The politicized nature of the contests was illustrated starkly on Friday when a Republican-majority appellate panel in North Carolina sided with a Republican state Supreme Court challenger who is seeking to throw out thousands of ballots from last November's election.
These races have become priorities for both major parties because state high courts have been playing pivotal roles in deciding rules around redistricting, abortion and voting rights while also settling disputes over election outcomes.
Some states shifted toward electing justices “to bring the process out into the sunlight, to disempower powerful political actors from getting themselves or allies on the bench, or to provide some level of public accountability,” said Douglas Keith, senior counsel for the Brennan Center’s judiciary program. “But with these modern judicial elections, these highly politicized races are not really serving any of those goals."
Not every state puts its Supreme Court seats up for a statewide vote. Some use appointment processes that allow candidates to avoid public campaigning and the influence of political donors. Keith said a merit-based selection process can result in Supreme Courts “that are not as predictable along political lines.”
Seven states use partisan elections to select their Supreme Court justices while 14, including Wisconsin, use nonpartisan elections. Meanwhile, nine task governors with appointing justices, two use legislative appointments, four have hybrid models and 14 use a merit selection process that often involves nonpartisan nominating commissions.
Kansas is one of the states with an appointment process, a system that has been in place for six decades and has been largely nonpartisan.
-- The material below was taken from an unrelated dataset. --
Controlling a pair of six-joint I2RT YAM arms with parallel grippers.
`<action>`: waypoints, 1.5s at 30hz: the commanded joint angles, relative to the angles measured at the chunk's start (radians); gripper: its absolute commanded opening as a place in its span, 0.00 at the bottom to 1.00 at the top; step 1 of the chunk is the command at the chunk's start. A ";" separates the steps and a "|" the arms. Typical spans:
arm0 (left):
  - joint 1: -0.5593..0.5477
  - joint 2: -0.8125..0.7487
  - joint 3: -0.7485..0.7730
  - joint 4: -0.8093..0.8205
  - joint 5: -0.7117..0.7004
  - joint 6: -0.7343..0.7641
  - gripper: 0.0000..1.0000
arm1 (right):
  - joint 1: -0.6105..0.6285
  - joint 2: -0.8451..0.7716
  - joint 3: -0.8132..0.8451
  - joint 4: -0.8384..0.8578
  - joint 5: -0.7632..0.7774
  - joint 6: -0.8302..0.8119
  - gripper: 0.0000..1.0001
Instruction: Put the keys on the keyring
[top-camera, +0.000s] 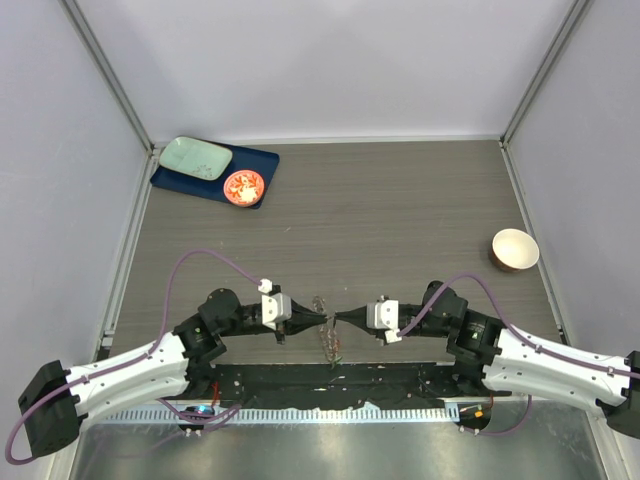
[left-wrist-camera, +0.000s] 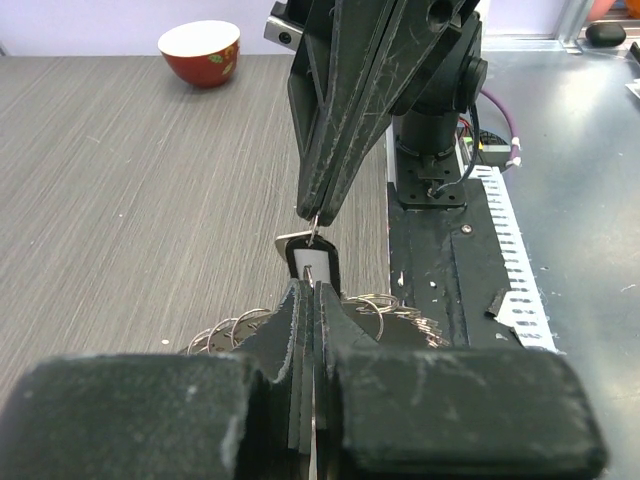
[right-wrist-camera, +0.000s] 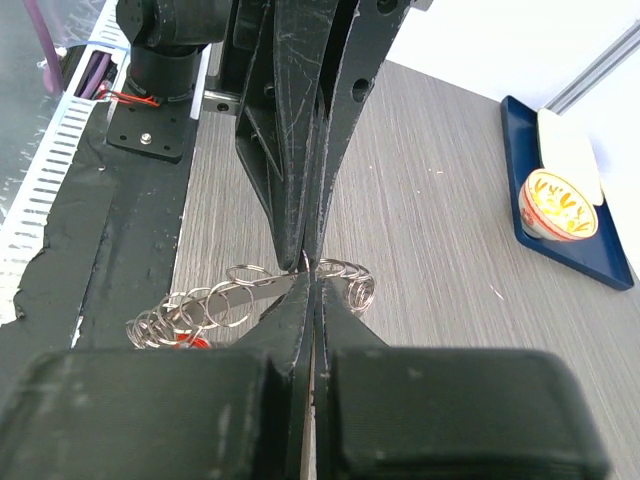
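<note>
Grey wood-grain table: blue tray far left, bowl right, keyring near front.

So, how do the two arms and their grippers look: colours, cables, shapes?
The left arm and right arm have white shells and black joints. A purple cable loops along each. The left gripper and right gripper have white wrist blocks and long, black, tapering, scratched fingers.

A left gripper and right gripper make two, with one black-headed key, one keyring of uncountably tangled loops at the table's near edge, one bowl at its right edge, and one blue tray, green plate and orange-red dish in its far left corner
</note>
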 joint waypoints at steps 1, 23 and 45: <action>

Bristling at some of the court's rulings in recent years, Republicans in the state now want to change that and move toward a system in which justices have to stand for election.
Opponents say Republicans' goal is clear in a GOP-leaning state: remaking the court in a more conservative image.
When a vacancy on the seven-member court now occurs, applicants for the seat are screened by a nine-member commission. Five are lawyers elected by other lawyers and four are nonlawyers appointed by the governor. The commission names three finalists and the governor — currently a Democrat — chooses one.
The Republican-supermajority Legislature placed a proposed amendment to the Kansas Constitution on the ballot for the state's August 2026 primary election, rejecting arguments that the current system of filling vacancies on the state Supreme Court is notable for its lack of partisan politics and promotes judicial independence.
Backers of the proposal have criticized the state's top court for years over rulings protecting abortion rights and forcing higher spending on public schools. They argue that the court is too liberal and is out of step with voters, even though Kansas voters opted to protect abortion rights in 2022, just months after the U.S. Supreme Court overturned Roe v Wade.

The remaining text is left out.